• Exercise description
Pull every line holding the word "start" out of the data and copy it.

• Recorded data
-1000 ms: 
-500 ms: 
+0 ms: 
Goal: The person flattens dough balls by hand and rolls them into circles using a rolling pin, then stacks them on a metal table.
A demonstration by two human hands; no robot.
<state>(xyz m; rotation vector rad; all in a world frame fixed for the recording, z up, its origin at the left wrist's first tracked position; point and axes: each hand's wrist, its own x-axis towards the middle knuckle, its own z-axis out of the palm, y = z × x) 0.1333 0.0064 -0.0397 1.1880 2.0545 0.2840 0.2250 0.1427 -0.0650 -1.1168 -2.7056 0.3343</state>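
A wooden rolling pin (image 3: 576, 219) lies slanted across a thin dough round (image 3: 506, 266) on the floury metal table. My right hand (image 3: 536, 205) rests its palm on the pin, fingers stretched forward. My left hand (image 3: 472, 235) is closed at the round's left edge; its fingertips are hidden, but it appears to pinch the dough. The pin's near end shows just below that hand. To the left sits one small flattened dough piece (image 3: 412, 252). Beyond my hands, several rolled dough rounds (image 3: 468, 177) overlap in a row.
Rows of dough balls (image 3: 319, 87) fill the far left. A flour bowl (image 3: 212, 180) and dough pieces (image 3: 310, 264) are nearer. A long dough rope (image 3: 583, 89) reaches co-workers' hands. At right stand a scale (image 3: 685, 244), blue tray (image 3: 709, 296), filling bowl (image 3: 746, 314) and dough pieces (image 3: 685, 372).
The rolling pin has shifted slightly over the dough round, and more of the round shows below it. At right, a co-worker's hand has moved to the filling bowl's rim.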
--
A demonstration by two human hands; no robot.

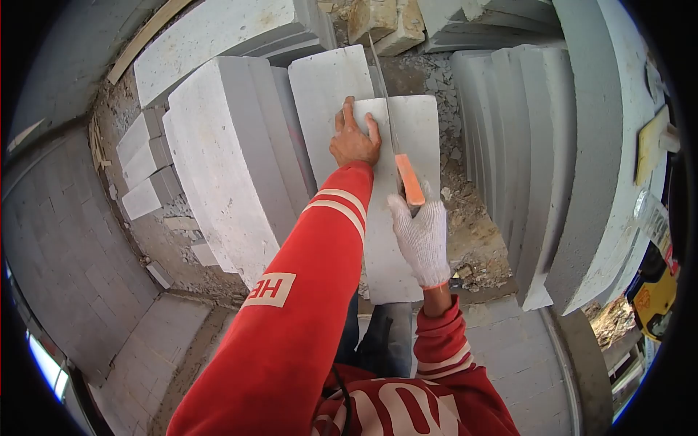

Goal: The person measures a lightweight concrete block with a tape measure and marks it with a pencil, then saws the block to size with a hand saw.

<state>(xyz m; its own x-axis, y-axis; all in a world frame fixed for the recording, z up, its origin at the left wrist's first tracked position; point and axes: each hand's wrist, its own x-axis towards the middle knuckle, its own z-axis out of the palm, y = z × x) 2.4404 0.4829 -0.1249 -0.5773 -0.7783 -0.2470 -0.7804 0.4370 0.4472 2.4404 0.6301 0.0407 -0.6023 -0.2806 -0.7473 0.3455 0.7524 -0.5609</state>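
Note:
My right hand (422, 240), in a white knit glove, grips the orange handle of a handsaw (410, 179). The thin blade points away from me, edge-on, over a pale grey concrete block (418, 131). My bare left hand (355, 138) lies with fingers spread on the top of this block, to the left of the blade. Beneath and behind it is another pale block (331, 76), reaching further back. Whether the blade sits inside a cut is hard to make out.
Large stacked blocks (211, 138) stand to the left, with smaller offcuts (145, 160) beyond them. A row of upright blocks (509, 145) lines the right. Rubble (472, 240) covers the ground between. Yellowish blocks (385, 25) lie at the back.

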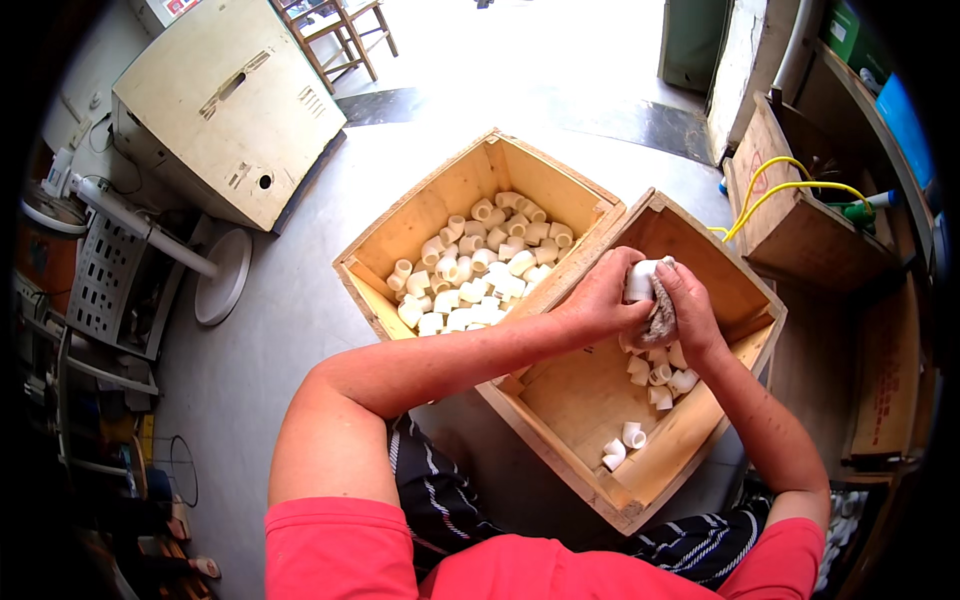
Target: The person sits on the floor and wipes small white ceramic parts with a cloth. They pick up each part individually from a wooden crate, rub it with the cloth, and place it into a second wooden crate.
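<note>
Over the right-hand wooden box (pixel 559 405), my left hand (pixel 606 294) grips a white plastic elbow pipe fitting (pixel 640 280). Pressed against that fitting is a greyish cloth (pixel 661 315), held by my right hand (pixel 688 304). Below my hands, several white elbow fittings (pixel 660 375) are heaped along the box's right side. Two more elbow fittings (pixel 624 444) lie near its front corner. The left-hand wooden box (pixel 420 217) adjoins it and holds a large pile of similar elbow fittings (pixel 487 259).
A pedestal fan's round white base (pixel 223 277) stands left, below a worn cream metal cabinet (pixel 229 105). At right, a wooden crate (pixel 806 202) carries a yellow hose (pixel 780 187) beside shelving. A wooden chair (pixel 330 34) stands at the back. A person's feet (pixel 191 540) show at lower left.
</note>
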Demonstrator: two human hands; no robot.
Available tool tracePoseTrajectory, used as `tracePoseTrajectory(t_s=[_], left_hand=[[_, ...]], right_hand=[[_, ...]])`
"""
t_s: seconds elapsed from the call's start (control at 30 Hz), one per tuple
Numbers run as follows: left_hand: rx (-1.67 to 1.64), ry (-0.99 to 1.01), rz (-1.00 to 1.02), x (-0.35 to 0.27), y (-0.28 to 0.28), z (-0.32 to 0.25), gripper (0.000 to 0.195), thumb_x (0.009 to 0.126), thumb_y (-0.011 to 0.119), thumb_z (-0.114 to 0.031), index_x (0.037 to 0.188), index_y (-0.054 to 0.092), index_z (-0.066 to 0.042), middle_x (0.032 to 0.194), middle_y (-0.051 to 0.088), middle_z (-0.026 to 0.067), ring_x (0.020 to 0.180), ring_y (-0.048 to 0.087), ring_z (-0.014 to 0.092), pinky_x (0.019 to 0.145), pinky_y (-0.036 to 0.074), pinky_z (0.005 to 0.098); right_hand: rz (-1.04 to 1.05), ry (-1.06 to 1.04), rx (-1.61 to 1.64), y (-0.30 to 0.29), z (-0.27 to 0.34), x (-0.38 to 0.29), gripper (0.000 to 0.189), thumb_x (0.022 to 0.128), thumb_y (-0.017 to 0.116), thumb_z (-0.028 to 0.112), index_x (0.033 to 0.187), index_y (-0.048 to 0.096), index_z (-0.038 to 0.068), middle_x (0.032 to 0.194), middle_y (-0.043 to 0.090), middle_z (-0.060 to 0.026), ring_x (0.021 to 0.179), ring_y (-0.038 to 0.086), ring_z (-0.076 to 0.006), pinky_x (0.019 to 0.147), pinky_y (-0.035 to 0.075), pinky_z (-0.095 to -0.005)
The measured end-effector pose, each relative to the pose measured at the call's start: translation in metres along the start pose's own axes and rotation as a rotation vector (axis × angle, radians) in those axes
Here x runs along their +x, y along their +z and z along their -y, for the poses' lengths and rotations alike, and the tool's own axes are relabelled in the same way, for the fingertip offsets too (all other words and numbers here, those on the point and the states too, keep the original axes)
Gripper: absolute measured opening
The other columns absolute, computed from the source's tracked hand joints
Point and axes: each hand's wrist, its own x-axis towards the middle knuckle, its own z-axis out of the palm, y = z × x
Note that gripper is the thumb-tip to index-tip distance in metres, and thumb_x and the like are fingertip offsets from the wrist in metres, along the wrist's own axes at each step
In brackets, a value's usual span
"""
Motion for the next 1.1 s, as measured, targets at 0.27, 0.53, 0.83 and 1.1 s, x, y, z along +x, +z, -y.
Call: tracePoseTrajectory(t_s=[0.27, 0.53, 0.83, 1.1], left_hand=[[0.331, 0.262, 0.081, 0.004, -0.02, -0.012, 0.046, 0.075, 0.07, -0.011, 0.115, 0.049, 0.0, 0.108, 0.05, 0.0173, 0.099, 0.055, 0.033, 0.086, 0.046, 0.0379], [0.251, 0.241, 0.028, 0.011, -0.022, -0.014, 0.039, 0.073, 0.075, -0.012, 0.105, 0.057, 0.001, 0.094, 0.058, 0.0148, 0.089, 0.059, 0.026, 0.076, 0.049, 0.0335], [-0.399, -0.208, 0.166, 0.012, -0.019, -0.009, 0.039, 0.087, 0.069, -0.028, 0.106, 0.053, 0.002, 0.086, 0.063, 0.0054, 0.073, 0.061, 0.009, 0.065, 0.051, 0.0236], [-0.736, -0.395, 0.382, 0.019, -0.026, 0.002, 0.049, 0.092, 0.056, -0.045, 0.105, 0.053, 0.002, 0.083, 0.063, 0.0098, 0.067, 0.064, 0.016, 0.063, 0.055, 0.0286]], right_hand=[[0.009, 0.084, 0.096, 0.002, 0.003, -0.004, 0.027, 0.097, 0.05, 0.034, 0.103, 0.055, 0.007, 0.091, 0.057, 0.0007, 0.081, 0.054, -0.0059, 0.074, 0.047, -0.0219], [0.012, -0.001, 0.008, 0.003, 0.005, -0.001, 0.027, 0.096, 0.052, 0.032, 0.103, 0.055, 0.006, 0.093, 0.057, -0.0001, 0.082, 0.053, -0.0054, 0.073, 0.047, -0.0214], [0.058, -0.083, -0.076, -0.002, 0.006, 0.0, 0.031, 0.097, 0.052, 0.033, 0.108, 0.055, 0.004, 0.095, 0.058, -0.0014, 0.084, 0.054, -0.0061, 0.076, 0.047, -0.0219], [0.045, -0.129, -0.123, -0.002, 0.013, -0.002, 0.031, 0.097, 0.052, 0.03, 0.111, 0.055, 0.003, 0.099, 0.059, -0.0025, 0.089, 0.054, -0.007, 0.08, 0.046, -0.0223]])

• Solution to the exercise
t_s: seconds elapsed from the call's start (control at 30 Hz), one per tuple
The measured end-effector pose, each relative to the pose measured at the call's start: translation in metres along the start pose's own axes and rotation as a rotation vector (axis × angle, radians) in those axes

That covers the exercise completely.